I thought I was the only one who has bent bigger wire like 500 and 750 mcm's with my conduit bender....:laughing::laughing:

I have the rack-A-tier wire bender as well but a piece of PVC that has been filed down nicely on the inside works well too. The rack a tier bender is only good to about 250 MCM....IMO


----------



## drumnut08 (Sep 23, 2012)

greghladunleblanc said:


> Ive seen a lot of pictures of gorgeous feeders terminating into the lugs. Is there a trick. I always just use the hole in my crescent wrench as a bender and it gets decent results but nothing of the caliber seen in some photos on this site. Anyone have any tips?

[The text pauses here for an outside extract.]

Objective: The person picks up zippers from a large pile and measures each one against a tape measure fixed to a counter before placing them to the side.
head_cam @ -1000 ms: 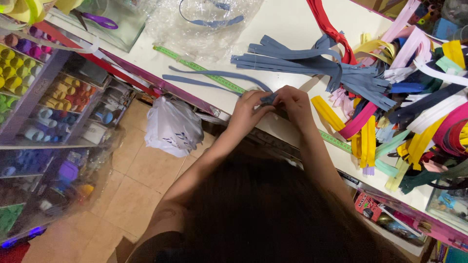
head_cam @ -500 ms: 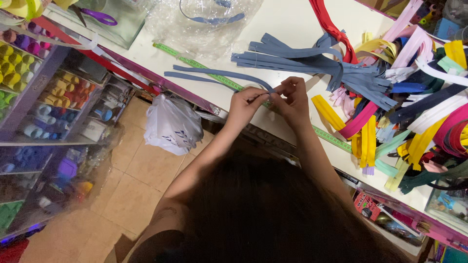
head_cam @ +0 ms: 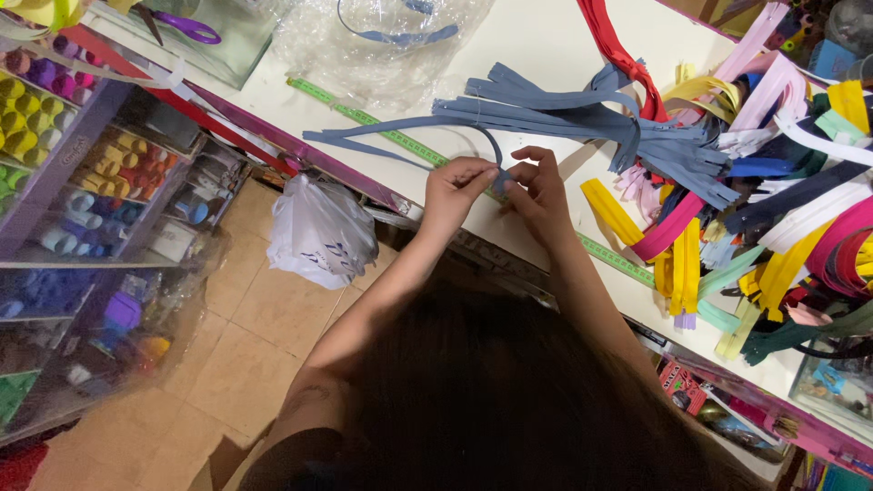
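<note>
My left hand and my right hand meet at the table's front edge. Together they pinch one end of a grey-blue zipper. Its two loose tape halves arch away to the left over a green tape measure that lies along the edge. Just beyond my hands, a bundle of matching grey-blue zippers is fanned out on the white table. Dark hair fills the bottom of the view and hides my forearms' lower parts.
A heap of yellow, pink, red, white and green zippers covers the table's right side. Crumpled clear plastic and purple-handled scissors lie at the far left. A white plastic bag hangs below the table edge. Shelves of thread spools stand at left.
Both hands have shifted slightly further onto the table and drawn closer at the zipper's end. The zipper's loose tapes now arch higher to the left.
</note>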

Brute strength . Grunting and groaning helps immensely ! Never found a cable bender that didn't Bend them at too tight a radius and mar the insulation . A hand bender does work decent too , if you've got the room , which usually isn't the case


----------



## Bbsound (Dec 16, 2011)

I just grab them and bend em'

Grrrrrr!!!!

:icon_mad::icon_mad::icon_mad:


----------



## Wirenuting (Sep 12, 2010)

I use 2of the Rack-A-tiers and they bend 350's.


----------



## drumnut08 (Sep 23, 2012)

Wirenuting said:


> I use 2of the Rack-A-tiers and they bend 350's.


I'll have to check those out . Last ones I tried were greenlee ratcheting , and I wasn't real pleased with the results .


----------



## Wirenuting (Sep 12, 2010)

drumnut08 said:


> I'll have to check those out . Last ones I tried were greenlee ratcheting , and I wasn't real pleased with the results .


They were a bear to use. 
I had a breaker bar and ratchet and it was a hard bend into an old 6" trough.


----------



## eejack (Jul 14, 2012)

The best trick is to leave the wires long at first. The extra length gives you extra leverage to shape the wire.

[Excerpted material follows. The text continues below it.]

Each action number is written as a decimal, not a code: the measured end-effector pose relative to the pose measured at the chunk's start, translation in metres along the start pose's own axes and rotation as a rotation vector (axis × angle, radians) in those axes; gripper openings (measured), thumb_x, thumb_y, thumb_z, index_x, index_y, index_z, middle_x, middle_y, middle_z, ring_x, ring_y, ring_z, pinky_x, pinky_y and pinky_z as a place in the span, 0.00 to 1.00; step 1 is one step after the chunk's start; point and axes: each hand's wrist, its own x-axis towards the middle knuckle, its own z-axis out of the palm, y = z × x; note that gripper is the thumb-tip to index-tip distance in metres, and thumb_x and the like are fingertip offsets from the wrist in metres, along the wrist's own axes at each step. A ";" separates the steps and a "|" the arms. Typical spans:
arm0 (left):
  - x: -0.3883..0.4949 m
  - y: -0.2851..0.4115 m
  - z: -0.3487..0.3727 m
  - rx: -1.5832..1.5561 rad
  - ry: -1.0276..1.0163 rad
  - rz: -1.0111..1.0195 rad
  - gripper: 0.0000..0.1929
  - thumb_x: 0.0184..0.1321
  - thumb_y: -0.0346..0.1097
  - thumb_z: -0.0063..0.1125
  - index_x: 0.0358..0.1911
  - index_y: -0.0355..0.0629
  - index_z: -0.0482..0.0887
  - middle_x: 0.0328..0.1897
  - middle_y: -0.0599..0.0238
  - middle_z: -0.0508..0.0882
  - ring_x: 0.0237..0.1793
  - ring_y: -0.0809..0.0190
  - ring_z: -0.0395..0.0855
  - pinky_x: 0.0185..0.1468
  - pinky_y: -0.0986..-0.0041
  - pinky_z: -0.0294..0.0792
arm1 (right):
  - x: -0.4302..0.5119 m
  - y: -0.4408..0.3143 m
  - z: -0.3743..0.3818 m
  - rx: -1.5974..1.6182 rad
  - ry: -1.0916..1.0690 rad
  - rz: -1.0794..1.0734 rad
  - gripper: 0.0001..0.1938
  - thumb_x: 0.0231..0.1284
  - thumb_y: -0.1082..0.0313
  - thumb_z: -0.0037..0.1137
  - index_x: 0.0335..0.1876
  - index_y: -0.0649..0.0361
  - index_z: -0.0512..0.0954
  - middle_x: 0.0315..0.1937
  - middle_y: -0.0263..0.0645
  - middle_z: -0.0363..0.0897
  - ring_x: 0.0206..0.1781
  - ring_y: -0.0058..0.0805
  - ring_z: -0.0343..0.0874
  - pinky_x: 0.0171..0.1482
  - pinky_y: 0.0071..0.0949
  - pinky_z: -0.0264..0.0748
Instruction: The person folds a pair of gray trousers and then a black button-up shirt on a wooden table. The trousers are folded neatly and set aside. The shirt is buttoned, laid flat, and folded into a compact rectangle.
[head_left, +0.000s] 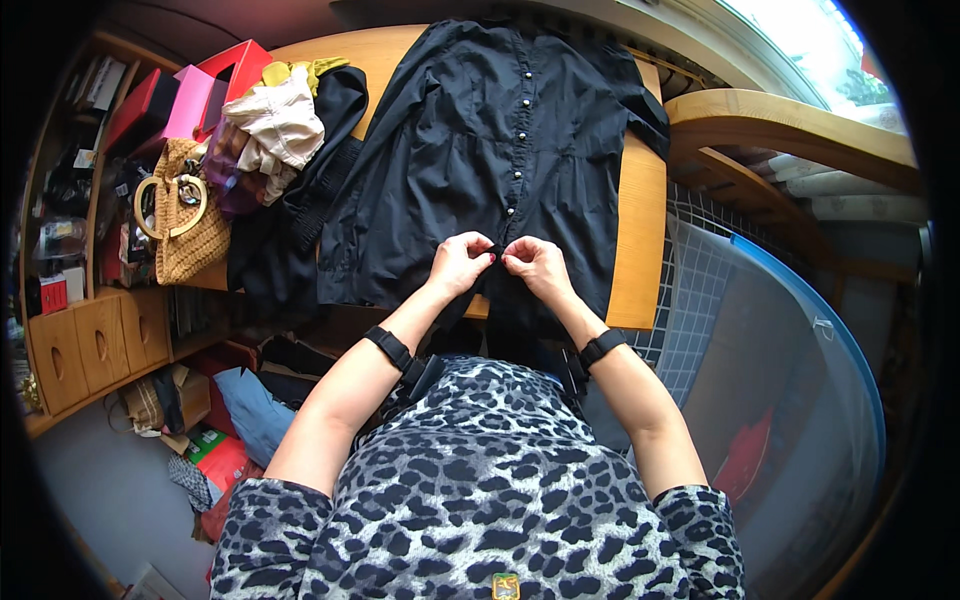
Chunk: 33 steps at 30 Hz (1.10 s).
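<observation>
A black long-sleeved button-front garment (465, 150) lies spread out before me, its lower hem hanging over the near table edge. Several shiny round buttons run down its front placket (517, 174). My left hand (461, 264) pinches the black fabric at the placket's lower end, below the lowest visible button (511, 211). Close beside it, my right hand (536, 266) pinches the facing edge between thumb and fingers. The small bit of cloth between the fingertips is mostly hidden. Beneath the hem the two front edges part.
The wooden table (637, 277) carries a heap of folded clothes (281, 124) and a woven bag with ring handles (191, 232) at left. Pink and red boxes (176, 105) stand behind. A curved wooden rail (787, 124) and blue-rimmed mesh (787, 360) flank the right side.
</observation>
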 end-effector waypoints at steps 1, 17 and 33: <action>-0.003 0.004 0.003 0.023 0.013 0.008 0.10 0.57 0.30 0.68 0.42 0.37 0.86 0.37 0.63 0.89 0.39 0.68 0.87 0.48 0.74 0.78 | 0.000 0.001 0.000 0.130 -0.025 0.026 0.06 0.59 0.74 0.66 0.41 0.64 0.82 0.32 0.32 0.85 0.33 0.18 0.81 0.40 0.21 0.80; 0.004 0.013 -0.011 -0.017 -0.212 0.032 0.10 0.61 0.29 0.62 0.45 0.37 0.88 0.39 0.64 0.91 0.39 0.72 0.86 0.47 0.78 0.77 | 0.002 -0.004 -0.007 0.615 -0.078 0.283 0.05 0.62 0.79 0.61 0.42 0.65 0.79 0.36 0.39 0.85 0.35 0.25 0.84 0.41 0.24 0.84; 0.013 0.039 -0.009 0.297 -0.217 0.233 0.06 0.54 0.29 0.68 0.35 0.39 0.88 0.30 0.60 0.90 0.32 0.64 0.89 0.41 0.73 0.80 | 0.012 -0.004 -0.010 0.493 -0.062 0.283 0.14 0.57 0.78 0.63 0.43 0.61 0.69 0.31 0.40 0.81 0.27 0.25 0.83 0.32 0.22 0.83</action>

When I use a wire bender I use the below...and I wrap a rag around the wire to minimize the damage. Heavy steady pressure, not quick jerky bends. Think of it like concentric bending on conduit, lots of slight bends to make up a grander sweep.

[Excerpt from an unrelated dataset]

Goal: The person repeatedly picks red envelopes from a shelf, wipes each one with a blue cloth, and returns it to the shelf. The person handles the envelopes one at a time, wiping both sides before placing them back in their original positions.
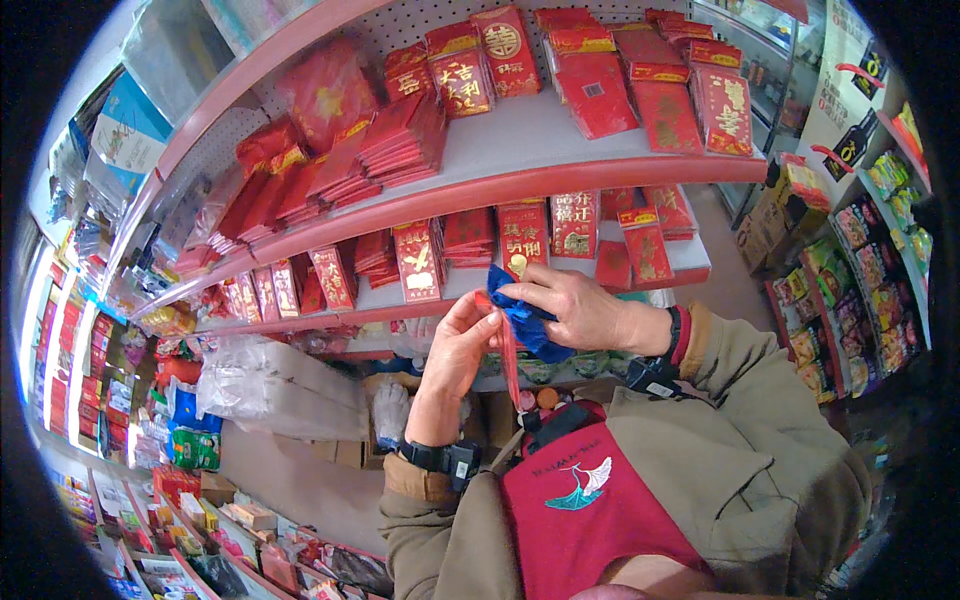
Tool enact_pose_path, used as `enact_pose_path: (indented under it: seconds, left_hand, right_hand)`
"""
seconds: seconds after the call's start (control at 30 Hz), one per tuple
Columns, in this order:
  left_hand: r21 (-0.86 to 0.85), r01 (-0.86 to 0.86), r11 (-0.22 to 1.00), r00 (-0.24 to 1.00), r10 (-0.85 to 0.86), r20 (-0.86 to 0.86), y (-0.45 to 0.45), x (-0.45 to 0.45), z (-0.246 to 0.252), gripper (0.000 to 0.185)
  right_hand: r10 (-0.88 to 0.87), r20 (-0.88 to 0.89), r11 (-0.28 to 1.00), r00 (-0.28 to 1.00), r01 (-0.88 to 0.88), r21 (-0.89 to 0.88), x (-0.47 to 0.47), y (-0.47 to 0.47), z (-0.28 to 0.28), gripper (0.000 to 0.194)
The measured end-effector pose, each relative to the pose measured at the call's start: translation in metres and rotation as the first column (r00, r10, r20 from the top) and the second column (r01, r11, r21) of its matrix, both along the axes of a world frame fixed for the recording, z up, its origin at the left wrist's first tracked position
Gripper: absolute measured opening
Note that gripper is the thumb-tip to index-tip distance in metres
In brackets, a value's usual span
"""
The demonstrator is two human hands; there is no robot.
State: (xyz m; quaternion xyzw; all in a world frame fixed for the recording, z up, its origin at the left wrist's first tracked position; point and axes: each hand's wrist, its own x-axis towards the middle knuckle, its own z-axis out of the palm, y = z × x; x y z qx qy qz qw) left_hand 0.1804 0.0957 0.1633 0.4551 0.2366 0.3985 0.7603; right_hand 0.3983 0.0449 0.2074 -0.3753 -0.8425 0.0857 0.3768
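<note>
My left hand pinches a thin red packet between thumb and fingers, seen nearly edge-on and hanging down in front of my chest. A crumpled dark blue cloth is bunched in my right hand, pressed close against the packet's upper end. Both hands are raised in front of the shelf of red envelopes. Nearest behind them stands a red envelope pack with gold print. The cloth and my fingers hide part of the packet.
The upper shelf's red front edge juts out above my hands. Stacked red envelopes lie on it. A large plastic-wrapped bundle stands low on the left. Racks of packaged food line the right side. More goods fill the lower left.
</note>
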Motion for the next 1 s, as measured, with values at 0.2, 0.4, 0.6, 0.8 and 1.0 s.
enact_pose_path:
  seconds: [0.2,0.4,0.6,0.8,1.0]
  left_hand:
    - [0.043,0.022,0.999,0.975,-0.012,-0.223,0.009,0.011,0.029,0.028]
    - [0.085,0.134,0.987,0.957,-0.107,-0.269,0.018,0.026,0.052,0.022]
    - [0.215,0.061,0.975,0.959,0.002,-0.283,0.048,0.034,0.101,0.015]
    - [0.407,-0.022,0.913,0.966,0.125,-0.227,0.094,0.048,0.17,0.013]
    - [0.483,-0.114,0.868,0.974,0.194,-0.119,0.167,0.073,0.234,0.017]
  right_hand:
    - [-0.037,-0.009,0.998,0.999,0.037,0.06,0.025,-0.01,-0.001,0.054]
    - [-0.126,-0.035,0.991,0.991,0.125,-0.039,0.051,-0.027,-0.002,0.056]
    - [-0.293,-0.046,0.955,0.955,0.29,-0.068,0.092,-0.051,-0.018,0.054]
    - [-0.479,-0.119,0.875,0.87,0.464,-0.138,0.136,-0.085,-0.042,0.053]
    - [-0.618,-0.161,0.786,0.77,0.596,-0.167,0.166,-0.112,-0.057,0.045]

Like everything else, practice on scraps when you have the opportunity.


----------



## 123electric (Jun 3, 2012)

Come on guys seriously, anything better than that? Mickey Mouse emt benders and rack a tier toy. 
How about the real deal. Truly the master of all wire benders is the Greenlee model 800 hydronic bender good up to 1000 McM paired with the 1725 foot pedal Pump. It's is how all us old timers here make open bottom switch gear look like art. Isolating phasing helps too.


----------



## 123electric (Jun 3, 2012)

Spell check on "hydraulic" in previous post


----------



## piperunner (Aug 22, 2009)

Well before all the new tools of today we made our own wire benders you need a small tool to fit inside the gear i like to see that hand bender in switch gear or getting 750 to fit in a hand bender must be fun getting it off the wire after a bend LOL . Just weld then grind it smooth duct tape and your ready you can bend easy looks like pipe work when your done the one on the right is cut open so you can roll it slide it off better ive had these for 30 years and they are the best tool and it didnt cost me a dime .I have made others with angled bent heads offset heads for tight applications made for SQ or GE junk .


----------



## 123electric (Jun 3, 2012)

Pipe runner-
Greenlee also makes a small one used with a ratchet that actually rolls with the wire for smaller wires as show with your smaller wires. When it is bent to a full 90 it opens further for east removal. Same goes for there model 800. I agree some manufacturers clearances are tight, I have never had an issue removing there tools after the bends are made. Greenlee's specialty is manufacture conduit and wire benders.


----------



## BBQ (Nov 16, 2010)

For what it is worth the hydrulic wire benders will produce a bend that is less then the minimum radius allowed by the manufacturers which makes it a 110.(B)(3) issue.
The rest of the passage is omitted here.